"""

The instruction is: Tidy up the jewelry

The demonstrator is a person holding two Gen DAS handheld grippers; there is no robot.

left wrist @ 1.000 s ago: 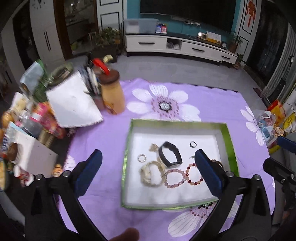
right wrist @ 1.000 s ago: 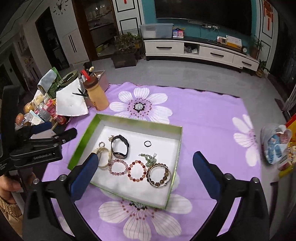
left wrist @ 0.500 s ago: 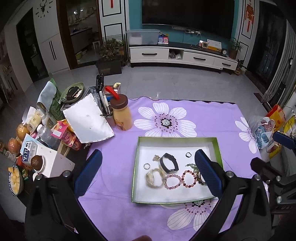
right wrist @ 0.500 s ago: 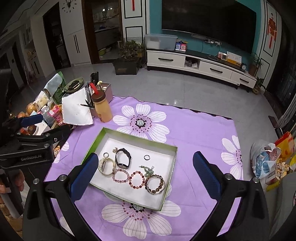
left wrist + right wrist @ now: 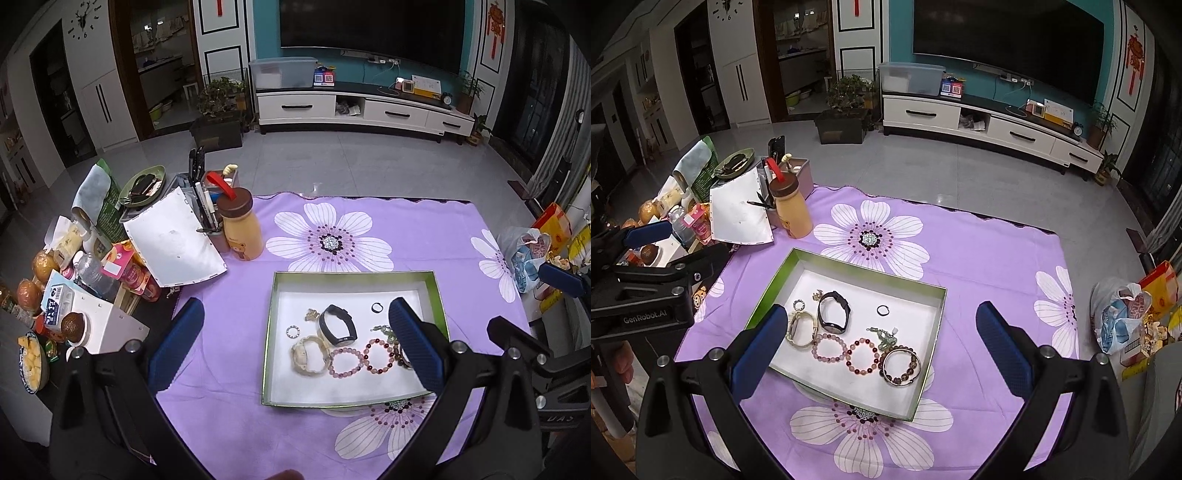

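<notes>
Jewelry lies gathered in a shallow green-rimmed tray [image 5: 925, 354] with a white floor, set on the purple flowered cloth [image 5: 990, 258] that covers the bench. Inside the tray, a black-strapped watch [image 5: 833, 309] sits toward the far left, with a small dark ring [image 5: 882, 310] well apart to its right. Along the near side runs a row: a pale cream bracelet [image 5: 802, 328], a pink beaded bracelet [image 5: 829, 348], a red-and-pink beaded bracelet [image 5: 863, 356], and a brown beaded bangle [image 5: 901, 366] at the right end. A green piece [image 5: 884, 336] rests just behind the bangle, perhaps a pendant, though it is too small to tell.

Both grippers hover above the bench with nothing between their fingers. The left gripper [image 5: 295, 349] has its blue-padded fingers spread wide, the tray between them. The right gripper [image 5: 879, 350] is likewise spread wide over the tray. A yellow bottle [image 5: 792, 214] with a brown cap stands beyond the tray's far left corner.
</notes>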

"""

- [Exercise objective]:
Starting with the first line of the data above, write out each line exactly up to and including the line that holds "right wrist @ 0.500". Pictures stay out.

- [Problem solution]:
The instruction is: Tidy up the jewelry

The demonstrator is a person holding two Gen DAS handheld grippers; there is no robot.

left wrist @ 1.000 s ago: 
right wrist @ 1.000 s ago: 
left wrist @ 0.500 s ago: 
right wrist @ 0.500 s ago: 

No more output is required for the exercise.